- Associated Press - Saturday, January 30, 2016

SPARTANSBURG, Pa. (AP) - Mineral-spirit lamps light shelves of soup mixes, bulk candies, natural remedies and straw hats.

A homemade ice chest keeps perishables fresh, including roll butter and sausage casing.

The restroom is an outhouse near the parking lot.

Schrock’s General Store, 43446 Penoyer Road in Rome Township, Crawford County, has been the Spartansburg area’s “Amish Walmart” for 26 years.

But Amish owners Lawrence and Barbara Schrock hope to sell the store and its unique inventory and retire, or at least not be so busy.

“It’s not that we don’t like it. It’s just too much,” said Barbara Schrock, 60.

“We started the business for our children so they could work at home and not have to work in town. But three of our children don’t live in this settlement now, and one does but doesn’t want it,” said Lawrence Schrock, 62.

Barbara Schrock minds the counter, where customers pay cash only for purchases, while her husband takes first-timers on a tour of the store, pointing out raw honey, maple syrup, goat’s milk soaps, gluten-free and organic foods, quilting and craft supplies, and battery-powered head lamps that provide light to work outdoors at night.

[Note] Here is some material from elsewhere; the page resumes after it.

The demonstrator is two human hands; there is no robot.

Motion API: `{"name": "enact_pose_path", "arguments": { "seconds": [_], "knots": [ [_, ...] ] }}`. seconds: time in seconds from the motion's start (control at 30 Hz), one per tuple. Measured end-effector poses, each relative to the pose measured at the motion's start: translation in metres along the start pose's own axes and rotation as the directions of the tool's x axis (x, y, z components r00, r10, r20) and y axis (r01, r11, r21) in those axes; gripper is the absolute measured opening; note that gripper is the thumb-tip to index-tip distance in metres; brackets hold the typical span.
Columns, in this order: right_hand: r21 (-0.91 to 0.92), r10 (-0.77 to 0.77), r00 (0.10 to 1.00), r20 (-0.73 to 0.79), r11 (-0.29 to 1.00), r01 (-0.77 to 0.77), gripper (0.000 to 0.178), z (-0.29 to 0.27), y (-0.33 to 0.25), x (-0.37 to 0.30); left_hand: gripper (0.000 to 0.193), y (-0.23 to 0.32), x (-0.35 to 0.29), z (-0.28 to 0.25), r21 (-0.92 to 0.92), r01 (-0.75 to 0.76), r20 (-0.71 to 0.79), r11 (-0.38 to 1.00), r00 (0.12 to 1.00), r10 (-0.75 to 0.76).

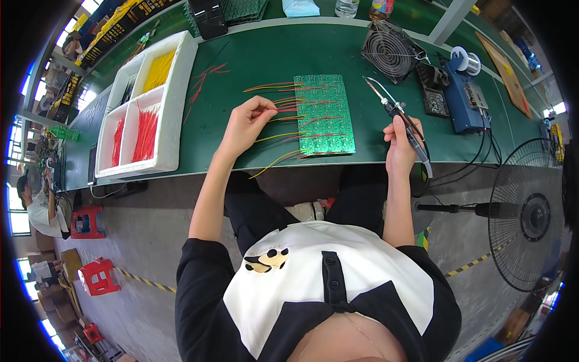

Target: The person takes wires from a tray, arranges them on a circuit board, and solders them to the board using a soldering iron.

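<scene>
Thumb and forefinger of the left hand (pixel 246 123) are pinching what appears to be a red wire, just left of center in the frame; I can't tell whether its far end is fixed. A slack pinch could be letting it twist out of place. Right of center, the right hand (pixel 398 142) is gripping the iron (pixel 416 143), whose tip is pointing up and left, clear of the board (pixel 329 110). If that tip is hot, a careless swing left could be scorching insulation or fingers. The board is lying at center on the green table (pixel 253 54), and wires (pixel 277 137) are trailing past its left edge, where a brushing wrist could be dragging them askew. At upper left, stray red wires (pixel 205 73) are lying beside the white box (pixel 176 102), possibly inviting a snag. At right, cables (pixel 491 145) are hanging below the blue station (pixel 461 99); a catch there could be tugging the iron. Farther up, the small fan (pixel 392 51) is standing; if blowing, it could be shifting light wires.
</scene>
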State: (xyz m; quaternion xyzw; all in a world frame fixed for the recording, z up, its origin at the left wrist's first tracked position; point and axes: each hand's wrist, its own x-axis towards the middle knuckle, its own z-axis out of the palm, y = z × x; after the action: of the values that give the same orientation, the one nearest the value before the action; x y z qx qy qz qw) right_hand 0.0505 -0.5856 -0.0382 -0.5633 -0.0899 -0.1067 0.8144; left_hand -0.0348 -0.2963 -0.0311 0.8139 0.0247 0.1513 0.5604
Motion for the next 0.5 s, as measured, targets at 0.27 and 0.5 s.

“They used to be so big and heavy that you’d put it on your hat and your hat fell down,” Lawrence Schrock said.

More shelves display fudge, books, laundry bluing, natural pumpkin custard pie mix, work gloves, slow-cooker seasonings, oil cloth and hand-cranked blenders — “whatever sells good,” Lawrence Schrock said.

Clearance aisles offer merchandise that did not sell, at discount.

“We put stuff in because people need it,” Lawrence Schrock said. “We’ve always tried to get what people want. This store is alive and going. It’s not like an old hardware store where boxes on the top shelf are all dusty and have been there 20 years.”

The store caters to the Spartansburg area Amish community.

“Before we opened, our people had to go to the big towns to shop,” Lawrence Schrock said.

But customers regularly come from Spartansburg’s non-Amish community, from Erie and often from much farther afield.

“It’s because this store is unique. It has so many things you can’t get anywhere else,” Lawrence Schrock said.

The Schrocks know the names of regular customers and recognize others who come once or twice a year.

“People who come to visit here say while they’re here they have to come to Schrock’s,” Lawrence Schrock said.

Particularly popular with customers is the Schrock family’s songbook, “Joyous Melodies,” now in its sixth edition of 3,000. Each earlier edition sold out.

“We as a family like to sit down and sing. We put our family favorites together in the songbooks. It’s unreal how many we’ve sold,” Lawrence Schrock said.

The most recent edition includes some 70 gospel, children’s, folk and Christmas songs added since previous editions. The songs are written in verse, with no music.

Marilynn Moore, of Titusville, has been shopping at Schrock’s General Store off and on for about a decade, buying mostly paring knives, food and gloves. Family and friends who have accompanied her to Schrock’s generally buy fabric, she said.

“It’s a good place to take kids because they like the (aisles of) candy and, in the old days, the animals, like peacocks, that roamed around outside,” Moore said.

Ducks greeted visitors in the store parking lot earlier this month.

“It’s just a nice atmosphere,” Moore said. “The Schrocks are very pleasant.”

Schrock’s General Store has prospered and expanded several times since its evolution from the couple’s original store, a butcher shop that processed more than 800 deer in its final year. But people don’t realize how much money and work made that possible, Barbara Schrock said.

“They see what goes out of the store. They don’t realize what goes into it,” she said.

The Schrocks buy their goods from local vendors, from regional suppliers and sometimes from other stores, including one $40,000 buyout, Barbara Schrock said, that provided a “rude awakening,” Lawrence Schrock said.

“Most of the stuff was junk,” he said. “But it was a lesson learned.”

The Schrocks are willing to help a new owner or owners get the feel of the business and learn from their successes and mistakes.

“I’ll gladly help somebody make the changeover,” Lawrence Schrock said. “Someone can’t just walk in and take it over. I don’t ever want to see that happen.”

And the Schrocks are just an “Amish phone” call away. Their home is on the other side of the store’s parking lot and is connected to the store by a pipe that runs beneath the parking lot. Pipe openings inside the home and on the wall near the store counter allow communications between family in either location.

“He can hear me from here no matter what part of the house he’s in,” Barbara Schrock said.

The couple plan to more aggressively advertise the store for sale but agree that they will miss it.

“We’ve made a lot of good friends over the years,” Barbara Schrock said.